Republican nominee Donald Trump’s view on abortion is more mixed. While he would not
support a national abortion ban if elected President, he would also not advocate for abortion
rights. Instead, he would leave the decision to “the individual states and their individual cultures
and their unique political sensibilities”, according to his running mate JD Vance. He has also
appointed conservative Supreme Court judges who would uphold the rights of the unborn child.

So, what is our Christian view on abortion?

God in his word declares clearly: “You shall not murder” (Exodus 20:12). This includes the prohibition
against taking away any form of human life, whether young or old, others or self. Abortion, which is
the taking away of life in the womb, would fall under this commandment too. (Of course, there is the
other matter of the death penalty, which revolves around the principles of justice and human
flourishing, which is itself an entirely different subject altogether.)

Yet some would argue: When does life begin? Doesn’t life only start at birth?

For Christians, life does not begin at birth but before that. Psalm 139:13 says: “For you created my inmost
being; you knit me together in my mother’s womb.”

While this verse seems to suggest that life is already present in the womb, King David, by the inspiration of
the Holy Spirit, went even further: “My frame was not hidden from you when I was made in the secret place,
when I was woven together in the depths of the earth. Your eyes saw my unformed body; all the days
ordained for me were written in your book before one of them came to be
” (v15-16).

Notice that he declared that he was put together by God in the secret place – the depths of the earth – even
before being conceived, and that God had already ordained (pre-recorded) all the days of his life even before
they happened.

The apostle Paul also says the same thing in his letter to the Ephesians: “For he chose us in him before the
creation of the world to be holy and blameless in his sight… we are God’s handiwork, created in Christ Jesus
to do good works, which God prepared in advance for us to do” (1:4 and 2:10).

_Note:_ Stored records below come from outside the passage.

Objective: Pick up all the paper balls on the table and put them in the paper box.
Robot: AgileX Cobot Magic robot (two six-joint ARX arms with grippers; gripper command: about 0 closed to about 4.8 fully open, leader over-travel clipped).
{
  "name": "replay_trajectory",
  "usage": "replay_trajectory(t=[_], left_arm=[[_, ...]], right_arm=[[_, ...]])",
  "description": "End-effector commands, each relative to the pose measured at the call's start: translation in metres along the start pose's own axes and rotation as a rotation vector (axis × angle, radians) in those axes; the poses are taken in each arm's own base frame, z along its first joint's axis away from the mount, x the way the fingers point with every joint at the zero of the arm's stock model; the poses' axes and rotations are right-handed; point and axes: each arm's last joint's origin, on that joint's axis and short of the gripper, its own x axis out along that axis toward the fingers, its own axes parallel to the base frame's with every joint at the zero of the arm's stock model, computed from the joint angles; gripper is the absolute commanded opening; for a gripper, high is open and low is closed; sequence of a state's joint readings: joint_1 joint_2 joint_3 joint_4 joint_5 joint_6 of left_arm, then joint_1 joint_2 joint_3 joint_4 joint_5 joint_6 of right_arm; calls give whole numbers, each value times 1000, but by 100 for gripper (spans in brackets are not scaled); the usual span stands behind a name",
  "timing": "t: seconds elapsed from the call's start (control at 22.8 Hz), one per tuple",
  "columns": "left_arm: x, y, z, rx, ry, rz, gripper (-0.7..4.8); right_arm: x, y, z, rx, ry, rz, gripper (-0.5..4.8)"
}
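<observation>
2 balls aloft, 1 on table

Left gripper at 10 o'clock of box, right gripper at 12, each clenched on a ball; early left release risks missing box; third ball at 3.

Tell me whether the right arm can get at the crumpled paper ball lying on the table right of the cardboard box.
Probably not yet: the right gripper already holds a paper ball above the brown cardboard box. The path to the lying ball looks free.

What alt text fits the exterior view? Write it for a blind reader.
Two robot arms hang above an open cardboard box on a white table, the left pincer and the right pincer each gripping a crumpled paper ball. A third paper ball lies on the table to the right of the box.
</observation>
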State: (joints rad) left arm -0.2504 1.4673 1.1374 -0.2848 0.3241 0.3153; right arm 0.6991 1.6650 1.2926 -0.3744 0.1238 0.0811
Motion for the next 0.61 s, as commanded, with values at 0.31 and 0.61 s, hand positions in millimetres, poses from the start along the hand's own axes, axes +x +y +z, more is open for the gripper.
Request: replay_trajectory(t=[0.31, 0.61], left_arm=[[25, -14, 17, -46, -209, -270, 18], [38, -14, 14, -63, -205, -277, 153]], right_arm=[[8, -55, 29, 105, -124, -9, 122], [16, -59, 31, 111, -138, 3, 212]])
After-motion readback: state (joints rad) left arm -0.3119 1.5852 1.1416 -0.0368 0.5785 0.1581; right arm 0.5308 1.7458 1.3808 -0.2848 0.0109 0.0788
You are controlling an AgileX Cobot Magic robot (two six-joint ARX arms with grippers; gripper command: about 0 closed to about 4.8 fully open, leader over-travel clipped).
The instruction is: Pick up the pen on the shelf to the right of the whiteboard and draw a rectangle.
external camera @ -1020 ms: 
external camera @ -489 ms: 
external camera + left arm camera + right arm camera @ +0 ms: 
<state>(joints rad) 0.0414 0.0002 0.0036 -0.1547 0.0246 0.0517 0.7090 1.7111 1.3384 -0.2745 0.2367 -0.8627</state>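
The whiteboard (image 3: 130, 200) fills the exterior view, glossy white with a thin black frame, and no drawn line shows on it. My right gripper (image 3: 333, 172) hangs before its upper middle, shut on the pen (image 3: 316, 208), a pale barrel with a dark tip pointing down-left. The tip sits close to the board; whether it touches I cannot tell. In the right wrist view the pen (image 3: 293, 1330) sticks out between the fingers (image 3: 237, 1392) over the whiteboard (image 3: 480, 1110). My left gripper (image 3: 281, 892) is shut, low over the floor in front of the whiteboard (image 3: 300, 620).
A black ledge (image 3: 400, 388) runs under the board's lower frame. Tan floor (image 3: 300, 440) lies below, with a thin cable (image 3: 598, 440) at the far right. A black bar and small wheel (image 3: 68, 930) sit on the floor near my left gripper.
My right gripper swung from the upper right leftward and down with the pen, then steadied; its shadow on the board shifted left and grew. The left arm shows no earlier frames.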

In other words, theologically, our life does not even begin at conception but in the mind of God! He had already
thought out our lives in his mind and prepared good works for us to accomplish according to his good will and
purpose for our lives before he created the world. What a wonderful thought!

(Of course, that does not mean that we are mere robots that exist to fulfil the Master’s commands. We are
created in the image of God with the capacity for free choices in life, and are therefore also responsible for
the consequences of our choices. God does not dictate his will for us.)

What all this tells us is that a human life is so precious and sacred that it should never be taken away by
human decision or will. Life begins in God and ends in God. Abortion is a violation of God’s command and
an ending of his good creation together with all of his good thoughts and will for that person.

May this truth of God guide our thoughts and decisions in all that we do; yet may our actions and responses
towards others be guided by God’s wisdom, mercy and grace as well.